> **INSTRUCTIONS TO FOLLOW**: Transcribe, word for word and without additions, each line below from the one containing "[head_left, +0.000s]" through the one containing "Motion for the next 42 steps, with", both ends included.

-------- ENTRIES SUPPLIED

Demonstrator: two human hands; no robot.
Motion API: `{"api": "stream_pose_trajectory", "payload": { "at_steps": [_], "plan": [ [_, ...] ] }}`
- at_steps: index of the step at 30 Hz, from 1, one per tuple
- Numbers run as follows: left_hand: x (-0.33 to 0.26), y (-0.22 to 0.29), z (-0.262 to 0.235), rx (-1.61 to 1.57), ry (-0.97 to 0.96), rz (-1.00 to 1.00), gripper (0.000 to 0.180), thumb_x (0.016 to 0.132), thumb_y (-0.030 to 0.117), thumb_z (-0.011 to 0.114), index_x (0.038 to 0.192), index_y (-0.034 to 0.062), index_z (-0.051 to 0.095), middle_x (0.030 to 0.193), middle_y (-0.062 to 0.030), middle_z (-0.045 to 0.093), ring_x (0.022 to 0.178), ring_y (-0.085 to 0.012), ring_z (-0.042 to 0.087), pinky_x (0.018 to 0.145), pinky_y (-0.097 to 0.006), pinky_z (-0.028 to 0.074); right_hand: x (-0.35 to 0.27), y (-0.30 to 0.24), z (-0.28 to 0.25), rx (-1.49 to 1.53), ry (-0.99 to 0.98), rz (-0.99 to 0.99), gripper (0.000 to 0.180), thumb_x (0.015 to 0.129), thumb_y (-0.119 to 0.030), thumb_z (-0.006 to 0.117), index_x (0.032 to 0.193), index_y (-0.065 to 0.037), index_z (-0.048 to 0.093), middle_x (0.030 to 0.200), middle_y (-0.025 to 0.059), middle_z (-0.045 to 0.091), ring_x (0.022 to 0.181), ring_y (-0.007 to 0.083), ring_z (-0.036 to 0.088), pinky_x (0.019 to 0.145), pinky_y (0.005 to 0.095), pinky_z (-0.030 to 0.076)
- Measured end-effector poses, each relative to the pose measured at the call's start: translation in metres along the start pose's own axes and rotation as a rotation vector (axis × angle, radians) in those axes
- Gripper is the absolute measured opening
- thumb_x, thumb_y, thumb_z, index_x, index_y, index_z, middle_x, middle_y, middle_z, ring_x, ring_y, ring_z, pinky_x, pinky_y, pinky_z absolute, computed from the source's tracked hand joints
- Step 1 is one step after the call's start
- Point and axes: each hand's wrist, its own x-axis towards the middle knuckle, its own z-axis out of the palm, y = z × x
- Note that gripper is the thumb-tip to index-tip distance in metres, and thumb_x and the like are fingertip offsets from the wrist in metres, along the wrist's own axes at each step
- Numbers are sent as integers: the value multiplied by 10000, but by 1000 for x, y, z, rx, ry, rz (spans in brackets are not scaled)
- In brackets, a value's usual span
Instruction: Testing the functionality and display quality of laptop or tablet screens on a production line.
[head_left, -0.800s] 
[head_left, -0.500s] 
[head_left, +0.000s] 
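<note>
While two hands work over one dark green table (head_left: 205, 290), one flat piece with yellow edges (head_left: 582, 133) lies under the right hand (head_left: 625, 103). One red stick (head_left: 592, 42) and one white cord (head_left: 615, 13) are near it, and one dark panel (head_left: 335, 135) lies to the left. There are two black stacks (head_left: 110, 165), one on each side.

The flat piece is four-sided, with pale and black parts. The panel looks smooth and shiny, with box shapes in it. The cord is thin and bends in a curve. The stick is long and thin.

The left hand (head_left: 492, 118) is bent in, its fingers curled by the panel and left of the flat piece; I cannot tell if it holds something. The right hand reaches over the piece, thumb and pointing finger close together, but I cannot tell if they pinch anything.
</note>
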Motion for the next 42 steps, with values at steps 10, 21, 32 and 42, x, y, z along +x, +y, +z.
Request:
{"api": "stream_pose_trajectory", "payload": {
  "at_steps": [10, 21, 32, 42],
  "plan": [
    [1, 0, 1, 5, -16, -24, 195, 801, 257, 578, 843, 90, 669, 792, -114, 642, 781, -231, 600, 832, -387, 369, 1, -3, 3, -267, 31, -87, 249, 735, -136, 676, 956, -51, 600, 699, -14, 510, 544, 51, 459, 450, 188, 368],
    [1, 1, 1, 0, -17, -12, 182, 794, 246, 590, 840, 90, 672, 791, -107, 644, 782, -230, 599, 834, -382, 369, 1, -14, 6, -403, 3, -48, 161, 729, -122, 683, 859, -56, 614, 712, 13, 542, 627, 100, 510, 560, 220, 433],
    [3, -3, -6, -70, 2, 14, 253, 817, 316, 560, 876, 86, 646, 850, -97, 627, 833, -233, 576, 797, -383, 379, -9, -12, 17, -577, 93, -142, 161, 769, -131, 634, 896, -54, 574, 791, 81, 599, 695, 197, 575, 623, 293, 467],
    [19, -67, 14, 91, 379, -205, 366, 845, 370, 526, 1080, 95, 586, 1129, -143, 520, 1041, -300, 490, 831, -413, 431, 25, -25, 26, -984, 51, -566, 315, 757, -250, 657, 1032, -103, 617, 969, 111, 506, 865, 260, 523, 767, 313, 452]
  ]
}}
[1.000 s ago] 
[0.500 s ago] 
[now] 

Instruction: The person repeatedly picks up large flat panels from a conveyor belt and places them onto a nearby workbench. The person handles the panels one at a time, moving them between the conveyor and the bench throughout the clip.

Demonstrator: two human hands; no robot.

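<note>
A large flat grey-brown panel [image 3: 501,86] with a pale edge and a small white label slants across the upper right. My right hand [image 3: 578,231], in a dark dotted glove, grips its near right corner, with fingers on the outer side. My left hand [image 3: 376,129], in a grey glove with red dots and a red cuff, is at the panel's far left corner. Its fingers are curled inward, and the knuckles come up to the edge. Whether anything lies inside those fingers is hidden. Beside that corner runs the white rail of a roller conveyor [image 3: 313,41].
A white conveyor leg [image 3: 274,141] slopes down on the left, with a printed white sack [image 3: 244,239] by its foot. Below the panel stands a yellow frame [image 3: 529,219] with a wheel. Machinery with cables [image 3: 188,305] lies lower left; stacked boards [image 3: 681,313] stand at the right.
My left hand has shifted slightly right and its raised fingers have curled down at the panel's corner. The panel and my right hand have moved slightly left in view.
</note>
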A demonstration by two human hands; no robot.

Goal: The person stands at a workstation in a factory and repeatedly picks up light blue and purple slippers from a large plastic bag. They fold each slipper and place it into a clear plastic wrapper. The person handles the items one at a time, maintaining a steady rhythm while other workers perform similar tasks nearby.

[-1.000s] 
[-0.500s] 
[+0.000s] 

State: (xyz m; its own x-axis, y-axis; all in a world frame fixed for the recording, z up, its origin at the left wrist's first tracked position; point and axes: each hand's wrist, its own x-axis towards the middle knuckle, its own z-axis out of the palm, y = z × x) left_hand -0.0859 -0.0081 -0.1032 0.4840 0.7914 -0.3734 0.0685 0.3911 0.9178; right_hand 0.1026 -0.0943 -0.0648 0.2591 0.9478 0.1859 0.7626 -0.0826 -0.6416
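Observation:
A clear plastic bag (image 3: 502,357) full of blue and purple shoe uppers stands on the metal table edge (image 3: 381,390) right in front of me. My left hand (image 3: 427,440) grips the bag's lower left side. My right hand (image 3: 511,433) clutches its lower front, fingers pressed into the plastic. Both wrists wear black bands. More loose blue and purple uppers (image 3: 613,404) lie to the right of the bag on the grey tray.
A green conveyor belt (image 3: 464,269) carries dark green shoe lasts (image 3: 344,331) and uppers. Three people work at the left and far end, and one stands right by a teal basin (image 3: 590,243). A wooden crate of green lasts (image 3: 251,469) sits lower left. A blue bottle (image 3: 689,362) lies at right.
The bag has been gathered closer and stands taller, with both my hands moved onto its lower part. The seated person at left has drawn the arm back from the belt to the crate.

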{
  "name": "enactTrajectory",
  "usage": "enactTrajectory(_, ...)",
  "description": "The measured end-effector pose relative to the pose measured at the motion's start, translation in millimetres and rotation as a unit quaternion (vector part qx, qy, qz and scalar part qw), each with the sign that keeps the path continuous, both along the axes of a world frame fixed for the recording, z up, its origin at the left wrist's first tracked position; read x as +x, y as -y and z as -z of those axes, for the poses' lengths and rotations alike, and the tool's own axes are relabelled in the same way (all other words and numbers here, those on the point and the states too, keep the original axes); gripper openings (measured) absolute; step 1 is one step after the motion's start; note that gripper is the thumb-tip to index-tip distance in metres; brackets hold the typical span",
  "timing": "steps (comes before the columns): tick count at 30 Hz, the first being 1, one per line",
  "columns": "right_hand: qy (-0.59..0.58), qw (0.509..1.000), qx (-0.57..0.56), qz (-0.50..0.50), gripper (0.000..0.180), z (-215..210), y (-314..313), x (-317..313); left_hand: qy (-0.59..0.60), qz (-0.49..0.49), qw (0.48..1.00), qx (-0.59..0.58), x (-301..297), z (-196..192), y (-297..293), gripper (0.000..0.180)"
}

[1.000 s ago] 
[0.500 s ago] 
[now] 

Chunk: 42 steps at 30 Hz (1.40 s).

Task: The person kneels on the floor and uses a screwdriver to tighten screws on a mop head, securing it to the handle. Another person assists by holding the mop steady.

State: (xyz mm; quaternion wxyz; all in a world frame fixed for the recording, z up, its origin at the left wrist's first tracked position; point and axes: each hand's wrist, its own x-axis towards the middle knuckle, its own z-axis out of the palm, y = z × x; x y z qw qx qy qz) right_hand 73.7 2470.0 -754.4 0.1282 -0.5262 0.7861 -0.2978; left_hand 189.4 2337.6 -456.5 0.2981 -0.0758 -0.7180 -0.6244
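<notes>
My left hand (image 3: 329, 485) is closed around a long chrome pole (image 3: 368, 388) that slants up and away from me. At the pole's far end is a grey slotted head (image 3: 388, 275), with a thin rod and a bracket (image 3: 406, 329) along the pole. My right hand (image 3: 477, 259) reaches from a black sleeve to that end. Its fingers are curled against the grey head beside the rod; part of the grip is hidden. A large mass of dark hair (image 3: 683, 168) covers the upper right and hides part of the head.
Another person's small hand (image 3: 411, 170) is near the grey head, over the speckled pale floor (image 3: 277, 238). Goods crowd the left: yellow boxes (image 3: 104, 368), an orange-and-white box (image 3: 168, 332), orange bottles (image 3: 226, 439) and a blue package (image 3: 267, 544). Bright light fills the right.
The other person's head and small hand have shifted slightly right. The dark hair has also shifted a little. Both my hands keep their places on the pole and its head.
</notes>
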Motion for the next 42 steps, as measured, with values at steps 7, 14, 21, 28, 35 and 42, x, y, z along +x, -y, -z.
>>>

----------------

> **ANSWER BOX**:
[head_left, +0.000s] 
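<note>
While two hands work over one dark green table (head_left: 205, 290), one flat piece with yellow edges (head_left: 582, 133) lies under the right hand (head_left: 625, 103). One red stick (head_left: 592, 42) and one white cord (head_left: 615, 13) are near it, and one dark panel (head_left: 335, 135) lies to the left. There are two black stacks (head_left: 110, 165), one on each side.

The flat piece is four-sided, with pale and black parts. The panel looks smooth and shiny, with box shapes in it. The cord is thin and bends in a curve. The stick is long and thin.

The left hand (head_left: 492, 118) is bent in, its fingers curled by the panel and left of the flat piece; I cannot tell if it holds something. The right hand reaches over the piece, thumb and pointing finger close together, but I cannot tell if they pinch anything.
</note>
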Motion for the next 42 steps, with values at steps 10, 21, 32 and 42, x, y, z along +x, +y, +z.

The output is complete.